Aim of the exercise:
Output the data word for word, dropping every image.

====== Source data

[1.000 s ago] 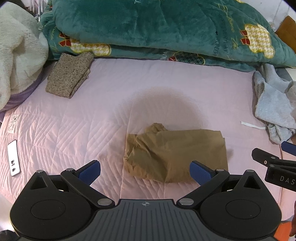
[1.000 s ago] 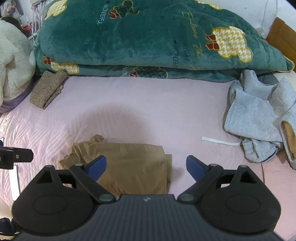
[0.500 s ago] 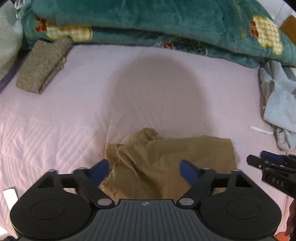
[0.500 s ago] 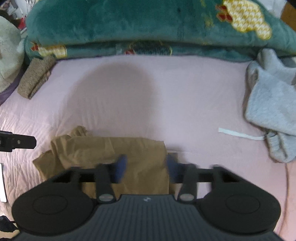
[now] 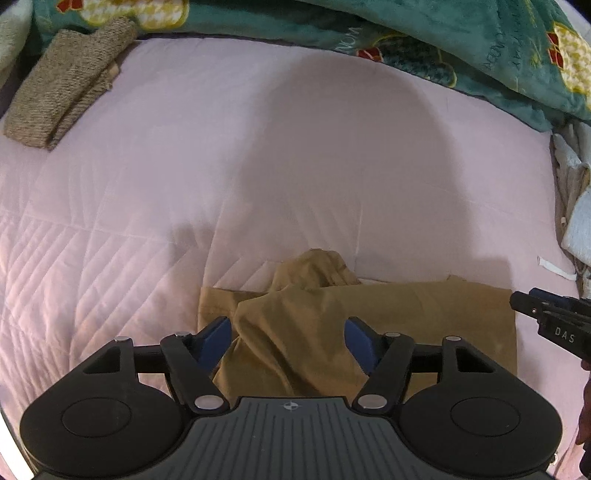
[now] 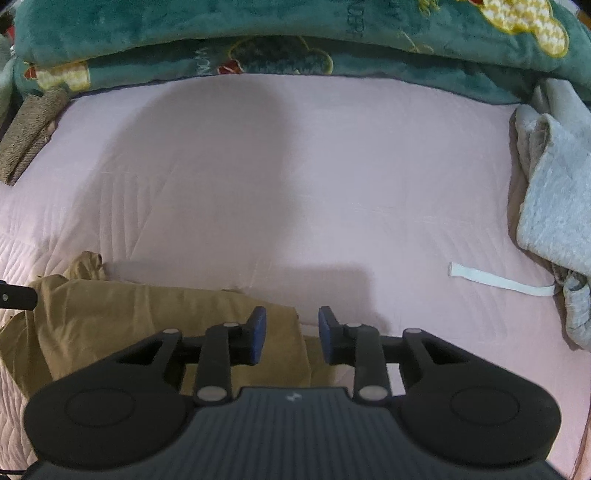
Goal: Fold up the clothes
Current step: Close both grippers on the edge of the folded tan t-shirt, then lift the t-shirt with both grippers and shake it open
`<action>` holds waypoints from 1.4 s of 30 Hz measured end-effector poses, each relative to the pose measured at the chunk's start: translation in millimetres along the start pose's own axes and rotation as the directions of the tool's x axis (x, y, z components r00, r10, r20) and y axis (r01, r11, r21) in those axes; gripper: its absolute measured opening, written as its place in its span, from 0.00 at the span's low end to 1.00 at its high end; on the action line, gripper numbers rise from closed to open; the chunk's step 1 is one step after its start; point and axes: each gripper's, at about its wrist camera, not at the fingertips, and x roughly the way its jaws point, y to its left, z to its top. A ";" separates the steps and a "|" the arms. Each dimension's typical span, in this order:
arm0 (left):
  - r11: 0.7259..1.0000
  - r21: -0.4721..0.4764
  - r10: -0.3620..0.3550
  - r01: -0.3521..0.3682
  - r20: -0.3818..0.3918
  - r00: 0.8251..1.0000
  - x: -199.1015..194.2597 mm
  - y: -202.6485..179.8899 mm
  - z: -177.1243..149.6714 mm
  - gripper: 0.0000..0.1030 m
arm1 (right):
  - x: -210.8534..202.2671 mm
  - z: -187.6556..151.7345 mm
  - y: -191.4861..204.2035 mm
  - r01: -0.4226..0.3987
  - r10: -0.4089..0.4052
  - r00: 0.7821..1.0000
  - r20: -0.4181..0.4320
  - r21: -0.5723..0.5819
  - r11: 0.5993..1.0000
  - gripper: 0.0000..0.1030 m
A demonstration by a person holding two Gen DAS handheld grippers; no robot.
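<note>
A tan garment (image 5: 388, 317) lies folded and partly bunched on the pink quilted bed (image 5: 258, 166). My left gripper (image 5: 288, 343) is open, low over the garment's left part, its blue pads either side of a raised fold. My right gripper (image 6: 289, 334) is partly closed, with a narrow gap between its pads, at the right edge of the tan garment (image 6: 129, 317). Nothing is clamped in either. The right gripper's tip also shows in the left wrist view (image 5: 554, 321).
A green plush blanket (image 6: 295, 33) is piled along the back. A folded brown knit (image 5: 62, 88) lies at the back left. A crumpled grey garment (image 6: 554, 199) with a white strap (image 6: 498, 280) lies on the right.
Both grippers moved forward and down onto the tan garment. The right gripper's jaws narrowed from wide open to a small gap. The left jaws narrowed somewhat.
</note>
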 end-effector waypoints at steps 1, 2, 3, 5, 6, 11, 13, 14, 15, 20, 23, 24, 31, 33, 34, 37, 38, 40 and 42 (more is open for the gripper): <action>1.000 -0.001 -0.001 0.001 -0.001 1.000 3.2 1.6 0.8 0.68 | 2.3 1.6 -2.4 0.002 -0.002 1.000 -0.002 0.003 1.000 0.44; 1.000 -0.004 -0.005 0.005 -0.008 1.000 7.8 2.0 2.3 0.68 | 4.3 2.1 -3.9 0.000 0.000 1.000 -0.006 0.007 1.000 0.46; 1.000 -0.003 0.001 -0.001 -0.014 1.000 11.5 1.5 3.1 0.68 | 5.9 2.2 -4.8 -0.001 0.001 1.000 -0.008 0.006 1.000 0.48; 1.000 -0.002 0.002 -0.002 -0.021 1.000 19.1 2.2 5.1 0.68 | 9.1 2.3 -6.5 -0.002 0.002 1.000 -0.014 0.002 1.000 0.51; 1.000 -0.002 -0.006 0.006 -0.027 1.000 21.9 2.2 5.3 0.68 | 10.5 2.0 -7.4 -0.003 0.003 1.000 -0.017 0.001 1.000 0.53; 1.000 -0.001 -0.012 0.012 -0.038 0.999 32.1 1.6 3.2 0.66 | 22.8 1.1 -14.3 -0.037 0.038 0.998 -0.045 0.027 0.999 0.55; 1.000 0.005 -0.014 0.014 -0.033 0.999 32.6 1.5 2.1 0.63 | 26.9 0.1 -15.1 -0.063 0.065 0.996 -0.059 0.036 0.997 0.53; 1.000 0.010 -0.014 0.014 -0.034 0.999 32.8 1.4 1.8 0.59 | 28.3 -0.3 -14.0 -0.083 0.085 0.994 -0.069 0.032 0.996 0.51; 1.000 0.011 -0.014 0.014 -0.037 0.999 33.5 1.8 1.8 0.54 | 29.0 -1.1 -12.1 -0.103 0.104 0.992 -0.074 0.022 0.994 0.46; 0.999 -0.002 -0.034 0.034 -0.053 0.998 36.0 4.5 1.7 0.34 | 31.1 -2.9 -5.9 -0.144 0.143 0.985 -0.092 -0.009 0.990 0.14; 0.999 -0.005 -0.049 0.048 -0.056 0.997 35.6 3.8 0.9 0.22 | 26.9 -3.3 -7.3 -0.160 0.159 0.984 -0.076 -0.017 0.987 0.06; 0.999 -0.009 -0.053 0.053 -0.056 0.997 35.4 3.9 0.6 0.17 | 24.9 -4.0 -7.0 -0.160 0.158 0.985 -0.070 -0.024 0.987 0.06; 0.998 -0.018 -0.069 0.068 -0.038 0.997 25.9 5.8 -0.4 0.12 | 11.2 -8.4 -2.3 -0.154 0.154 0.988 -0.022 -0.041 0.987 0.05; 0.997 -0.013 -0.071 0.070 -0.030 0.997 21.6 5.0 0.4 0.12 | 6.8 -8.6 -1.3 -0.154 0.154 0.988 -0.010 -0.042 0.987 0.05; 0.998 -0.015 -0.068 0.067 -0.026 0.997 19.3 4.1 0.4 0.11 | 4.3 -9.1 -1.8 -0.155 0.155 0.988 -0.006 -0.040 0.987 0.05; 0.997 -0.016 -0.071 0.071 -0.011 0.997 11.0 2.9 1.7 0.11 | -4.3 -9.7 -2.9 -0.159 0.159 0.987 0.007 -0.034 0.987 0.04; 0.997 -0.017 -0.074 0.074 -0.006 0.997 8.0 2.8 2.3 0.11 | -7.8 -9.4 -2.7 -0.159 0.159 0.987 0.013 -0.033 0.987 0.04; 0.997 -0.011 -0.076 0.076 0.006 0.997 0.3 1.2 5.2 0.11 | -15.3 -7.0 -1.0 -0.156 0.156 0.987 0.027 -0.032 0.987 0.04; 0.997 -0.004 -0.077 0.077 0.020 0.997 -8.9 -0.8 10.1 0.10 | -23.0 -2.0 0.2 -0.153 0.154 0.987 0.040 -0.035 0.988 0.04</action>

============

Answer for the task:
[1.000 s ago] 
[1.000 s ago] 
[0.500 s ago] 
[0.500 s ago] 
[now] 
[now] 
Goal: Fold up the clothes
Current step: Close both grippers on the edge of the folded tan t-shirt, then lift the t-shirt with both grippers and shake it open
`<action>` holds waypoints from 1.4 s of 30 Hz measured end-effector poses, each relative to the pose measured at the chunk's start: translation in millimetres along the start pose's own axes and rotation as the directions of the tool's x axis (x, y, z components r00, r10, r20) and y axis (r01, r11, r21) in those axes; gripper: its absolute measured opening, written as its place in its span, from 0.00 at the span's low end to 1.00 at its high end; on the action line, gripper numbers rise from closed to open; the chunk's step 1 is one step after its start; point and axes: each gripper's, at about its wrist camera, not at the fingertips, and x roughly the way its jaws point, y to its left, z to its top. A ";" separates the steps and a "|" the arms. Each dimension's typical span, in this order:
arm0 (left):
  - r11: 0.7259..1.0000
  - r21: -0.4721..0.4764
  - r10: -0.3620..0.3550
  - r01: -0.3521..0.3682
  - r20: -0.3818..0.3918
  - r00: 0.8251..1.0000
  - x: -199.1015..194.2597 mm
  - y: -202.6485..179.8899 mm
  - z: -177.1243..149.6714 mm
  - gripper: 0.0000..0.1030 m
arm1 (right):
  - x: -210.8534..202.2671 mm
  - z: -187.6556..151.7345 mm
  - y: -191.4861..204.2035 mm
  - r01: -0.4226..0.3987
  - r10: -0.4089..0.4052
  - r00: 0.7821..1.0000
  - r20: -0.4181..0.4320
  - r21: -0.5723..0.5819
  - r11: 0.5993..1.0000
  - gripper: 0.0000..0.1030 m
A demonstration by a person holding two Gen DAS handheld grippers; no robot.
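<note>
A tan garment (image 5: 388, 317) lies folded and partly bunched on the pink quilted bed (image 5: 258, 166). My left gripper (image 5: 288, 343) is open, low over the garment's left part, its blue pads either side of a raised fold. My right gripper (image 6: 289, 334) is partly closed, with a narrow gap between its pads, at the right edge of the tan garment (image 6: 129, 317). Nothing is clamped in either. The right gripper's tip also shows in the left wrist view (image 5: 554, 321).
A green plush blanket (image 6: 295, 33) is piled along the back. A folded brown knit (image 5: 62, 88) lies at the back left. A crumpled grey garment (image 6: 554, 199) with a white strap (image 6: 498, 280) lies on the right.
Both grippers moved forward and down onto the tan garment. The right gripper's jaws narrowed from wide open to a small gap. The left jaws narrowed somewhat.
</note>
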 end-effector waypoints at steps 1, 2, 3, 5, 6, 11, 13, 14, 15, 20, 23, 24, 31, 33, 34, 37, 38, 40 and 42 (more is open for the gripper): <action>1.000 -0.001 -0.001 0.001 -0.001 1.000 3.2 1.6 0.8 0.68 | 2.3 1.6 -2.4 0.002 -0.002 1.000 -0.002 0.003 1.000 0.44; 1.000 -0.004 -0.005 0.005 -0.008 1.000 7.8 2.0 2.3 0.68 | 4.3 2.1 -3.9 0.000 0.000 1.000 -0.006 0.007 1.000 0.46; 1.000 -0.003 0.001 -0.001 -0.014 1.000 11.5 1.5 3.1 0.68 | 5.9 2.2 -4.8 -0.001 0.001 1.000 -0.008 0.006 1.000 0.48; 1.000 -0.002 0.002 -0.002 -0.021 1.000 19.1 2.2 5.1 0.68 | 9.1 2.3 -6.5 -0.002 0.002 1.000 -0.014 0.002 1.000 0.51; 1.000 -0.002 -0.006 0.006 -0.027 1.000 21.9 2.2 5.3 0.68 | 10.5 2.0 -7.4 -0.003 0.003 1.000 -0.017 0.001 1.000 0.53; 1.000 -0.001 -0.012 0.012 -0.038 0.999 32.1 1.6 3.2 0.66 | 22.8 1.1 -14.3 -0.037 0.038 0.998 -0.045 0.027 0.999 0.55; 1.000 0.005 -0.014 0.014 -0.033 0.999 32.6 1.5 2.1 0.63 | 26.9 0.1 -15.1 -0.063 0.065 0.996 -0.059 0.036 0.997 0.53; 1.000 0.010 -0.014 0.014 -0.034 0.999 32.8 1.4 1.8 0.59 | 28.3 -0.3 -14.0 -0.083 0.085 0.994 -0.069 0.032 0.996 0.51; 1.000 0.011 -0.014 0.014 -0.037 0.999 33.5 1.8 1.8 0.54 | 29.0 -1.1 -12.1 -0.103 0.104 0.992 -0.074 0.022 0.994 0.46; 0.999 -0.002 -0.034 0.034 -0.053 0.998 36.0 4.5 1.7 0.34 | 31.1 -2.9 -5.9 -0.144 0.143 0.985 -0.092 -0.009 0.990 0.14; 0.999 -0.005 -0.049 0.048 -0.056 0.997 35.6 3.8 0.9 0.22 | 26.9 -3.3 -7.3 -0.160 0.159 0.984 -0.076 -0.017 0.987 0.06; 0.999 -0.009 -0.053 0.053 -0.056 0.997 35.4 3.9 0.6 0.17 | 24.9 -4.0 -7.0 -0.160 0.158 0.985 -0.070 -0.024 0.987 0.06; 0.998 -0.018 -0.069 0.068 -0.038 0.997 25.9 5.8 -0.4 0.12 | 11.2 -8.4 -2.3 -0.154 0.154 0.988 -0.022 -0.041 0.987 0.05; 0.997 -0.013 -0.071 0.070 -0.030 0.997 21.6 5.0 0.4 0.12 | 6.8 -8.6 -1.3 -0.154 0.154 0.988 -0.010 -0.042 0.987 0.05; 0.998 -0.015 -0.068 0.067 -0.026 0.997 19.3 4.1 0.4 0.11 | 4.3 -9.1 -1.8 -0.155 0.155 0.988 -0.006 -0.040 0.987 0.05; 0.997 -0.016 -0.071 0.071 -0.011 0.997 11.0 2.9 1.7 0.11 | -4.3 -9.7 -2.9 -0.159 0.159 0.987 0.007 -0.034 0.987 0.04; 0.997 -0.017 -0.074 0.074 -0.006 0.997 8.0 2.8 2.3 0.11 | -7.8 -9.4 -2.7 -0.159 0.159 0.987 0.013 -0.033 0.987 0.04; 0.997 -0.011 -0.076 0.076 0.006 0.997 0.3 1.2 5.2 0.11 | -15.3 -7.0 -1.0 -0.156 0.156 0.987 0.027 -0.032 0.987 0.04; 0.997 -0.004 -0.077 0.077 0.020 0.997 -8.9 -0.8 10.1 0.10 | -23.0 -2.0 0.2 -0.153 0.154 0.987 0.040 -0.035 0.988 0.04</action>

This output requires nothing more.